Recently picked up a camel hair blazer that has a spot where it's a bit thread-bare. It's not tremendously noticeable, but I also don't want it to grow. 

Is there a way to repair this? I've seen a pair of trousers impressively repaired with weaving, but this was a very different material. 

Thanks


----------



## The Rambler (Feb 18, 2010)

reweaving would work, (done it a number of times), but it's expensive, and leaves a detectable square. They cut a patch of unseen fabric, cut away the area to be rewoven, and weave it in around the edges. maybe $75, works best (is most undetectable) on patterned cloth.


----------



## Trip English (Dec 22, 2008)

I figured as much. It's dead center off the shoulder. I personally don't mind it (I sort of like things that are threadbare), but the wife thinks ill of me when I hit the boulevard in tatters.


----------



## EastVillageTrad (May 12, 2006)

Which side of the shoulder? On the coat body or sleeve cap?

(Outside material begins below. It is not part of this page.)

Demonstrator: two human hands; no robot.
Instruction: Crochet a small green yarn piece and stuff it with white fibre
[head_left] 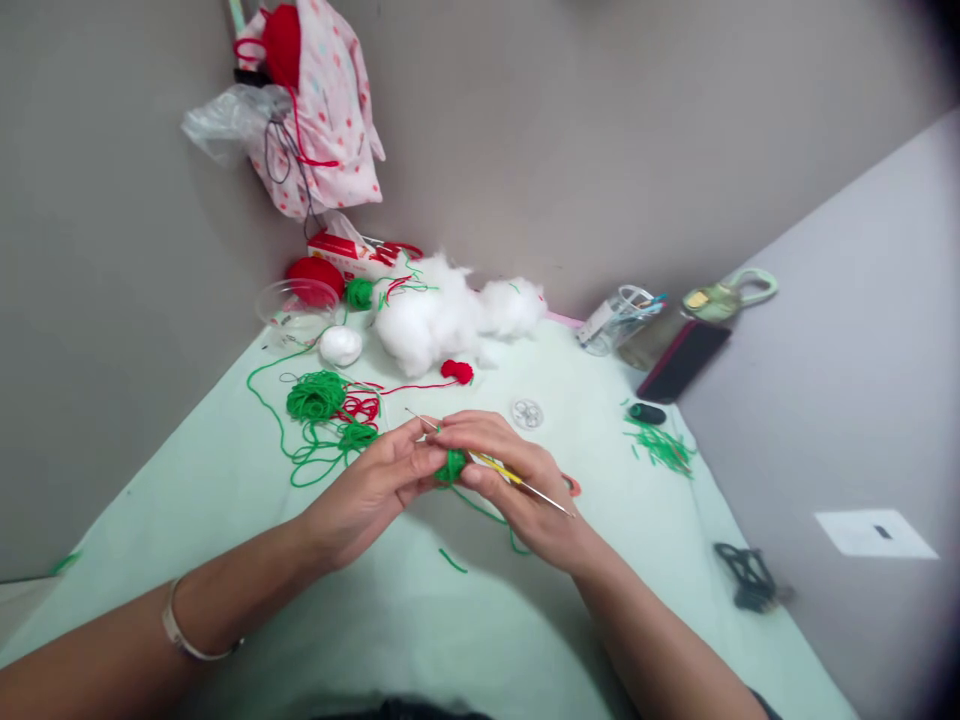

You could install a leather/suede shooting patch/pad on the shoulder probably for as much as it would cost to reweave. That is if you do much shooting...


----------



## Pink and Green (Jul 22, 2009)

I had moth nips on a camel hair polo (small p) coat. I checked all over town about reweaving, etc etc. but the general advice was "it's done". $600 gone with the wind. Oddly enough, it sold for $300 even with the nips on eBay. Some small consolation.

My opinion: it's the way it's always going to be. Let it be.


----------



## Trip English (Dec 22, 2008)

EastVillageTrad said:


> Which side of the shoulder? On the coat body or sleeve cap?
> 
> You could install a leather/suede shooting patch/pad on the shoulder probably for as much as it would cost to reweave. That is if you do much shooting...


Sleeve cap unfortunately. On me a little patch of wear is a great deal more authentic than a shooting patch.


----------



## sjk (Dec 1, 2007)

I too had a camel hair coat that had small moth bites. Reweaving cost about $75 if I remember correctly and was most impressively effective. I was quite surprised that they could do such a good job.


----------